Best Random Forest Params: {'class_weight': 'balanced', 'max_depth': None, 'min_samples_split': 5, 'n_estimators': 50}
Best CV ROC AUC: 0.953


## 6. Evaluation: Test Set Results


In [None]:
# Use the best estimators for final prediction/evaluation
best_lr = lr_gs.best_estimator_
best_rf = rf_gs.best_estimator_

probs_lr = best_lr.predict_proba(X_test)[:,1]
preds_lr = best_lr.predict(X_test)
probs_rf = best_rf.predict_proba(X_test)[:,1]
preds_rf = best_rf.predict(X_test)

print("Best Logistic Regression ROC AUC: %.3f" % roc_auc_score(y_test, probs_lr))
print("Best Random Forest ROC AUC: %.3f" % roc_auc_score(y_test, probs_rf))


In [None]:
# ROC and Precision-Recall curves
plt.figure(figsize=(10,5))
for name, probs in zip(['LR','RF'], [probs_lr, probs_rf]):
    fpr, tpr, _ = roc_curve(y_test, probs)
    auc_val = auc(fpr, tpr)
    plt.plot(fpr, tpr, label=f"{name} (AUC={auc_val:.2f})")
plt.plot([0,1],[0,1],'k--')
plt.title('ROC Curve')
plt.xlabel('False Positive Rate')
plt.ylabel('True Positive Rate')
plt.legend()
plt.show()

plt.figure(figsize=(10,5))
for name, probs in zip(['LR','RF'], [probs_lr, probs_rf]):
    precision, recall, _ = precision_recall_curve(y_test, probs)
    ap = average_precision_score(y_test, probs)
    plt.plot(recall, precision, label=f"{name} (AP={ap:.2f})")
plt.title('Precision-Recall Curve')
plt.xlabel('Recall')
plt.ylabel('Precision')
plt.legend()
plt.show()


In [None]:
# Confusion matrix and classification report (Random Forest)
from sklearn.metrics import ConfusionMatrixDisplay

cm = confusion_matrix(y_test, preds_rf)
ConfusionMatrixDisplay(cm, display_labels=['Survived','Died']).plot(cmap='coolwarm')
plt.title("Random Forest: Confusion Matrix")
plt.show()

print("Random Forest Classification Report:\n", classification_report(y_test, preds_rf))


In [None]:
# Random Forest Feature Importance
importances = pd.Series(best_rf.feature_importances_, index=features)
importances.sort_values().plot.barh(figsize=(8,5))
plt.title("Random Forest Feature Importances")
plt.show()


## 7. (Optional) SHAP: Model Explainability


In [None]:
try:
    import shap
    explainer = shap.TreeExplainer(best_rf)
    shap_values = explainer.shap_values(X_test)
    shap.summary_plot(shap_values[1], X_test)
except ImportError:
    print("SHAP not installed (pip install shap to enable explainability plots).")

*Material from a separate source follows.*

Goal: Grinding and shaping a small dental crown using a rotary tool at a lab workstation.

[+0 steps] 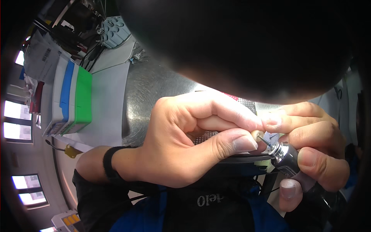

## 8. Subgroup Survival Analysis (Kaplan-Meier by sex, diabetes, high BP)


In [None]:
from lifelines import KaplanMeierFitter

for col in ['sex','diabetes','high_blood_pressure']:
    for val in sorted(df[col].unique()):
        label = f"{col}={val}"
        ix = df[col]==val
        kmf = KaplanMeierFitter()
        kmf.fit(df.loc[ix,'time'], event_observed=df.loc[ix,'DEATH_EVENT'], label=label)
        kmf.plot_survival_function()
    plt.title(f"Survival Curve by {col.title()}")
    plt.xlabel("Days")
    plt.ylabel("Survival Probability")
    plt.legend()
    plt.show()


## 9. Clinical Insights & Next Steps

- Imbalance addressed with SMOTE and class weights.
- Hyperparameter tuning improved model ROC AUC.
- Key predictors: age, ejection fraction, serum creatinine, comorbidity.
- High-risk subgroups: age > 70, high serum creatinine, multiple comorbidities.
- Next steps: external validation, deeper explainability, and more advanced models if needed.